Problem description: For every line in the listing below that contains the word "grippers", add one to the tally. State the final number and nothing else.

Information supplied:

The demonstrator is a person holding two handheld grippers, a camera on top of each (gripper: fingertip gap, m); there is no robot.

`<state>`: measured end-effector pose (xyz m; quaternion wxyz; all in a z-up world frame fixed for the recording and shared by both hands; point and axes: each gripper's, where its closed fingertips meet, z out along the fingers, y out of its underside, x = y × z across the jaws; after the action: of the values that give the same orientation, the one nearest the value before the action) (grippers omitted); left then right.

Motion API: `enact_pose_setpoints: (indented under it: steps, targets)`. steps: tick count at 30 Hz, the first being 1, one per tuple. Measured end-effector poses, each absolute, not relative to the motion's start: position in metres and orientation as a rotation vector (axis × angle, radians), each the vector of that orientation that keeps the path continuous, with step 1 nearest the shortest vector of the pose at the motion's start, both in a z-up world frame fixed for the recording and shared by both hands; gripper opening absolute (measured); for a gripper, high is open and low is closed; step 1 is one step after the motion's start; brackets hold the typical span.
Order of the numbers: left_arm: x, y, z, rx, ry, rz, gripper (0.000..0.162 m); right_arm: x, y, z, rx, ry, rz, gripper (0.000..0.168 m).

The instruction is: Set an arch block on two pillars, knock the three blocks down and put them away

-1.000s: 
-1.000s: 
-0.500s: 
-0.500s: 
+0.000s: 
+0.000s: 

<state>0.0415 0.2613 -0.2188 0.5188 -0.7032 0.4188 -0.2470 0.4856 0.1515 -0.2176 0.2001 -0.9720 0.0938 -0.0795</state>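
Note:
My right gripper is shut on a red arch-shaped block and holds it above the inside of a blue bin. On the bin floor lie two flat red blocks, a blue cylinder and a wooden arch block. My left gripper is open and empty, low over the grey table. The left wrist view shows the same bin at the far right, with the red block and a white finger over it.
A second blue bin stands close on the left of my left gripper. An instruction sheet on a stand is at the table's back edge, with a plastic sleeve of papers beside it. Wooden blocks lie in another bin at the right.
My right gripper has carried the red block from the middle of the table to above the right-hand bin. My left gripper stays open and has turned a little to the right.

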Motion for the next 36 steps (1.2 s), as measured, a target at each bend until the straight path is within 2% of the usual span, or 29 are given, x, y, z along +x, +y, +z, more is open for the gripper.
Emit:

Exercise output: 2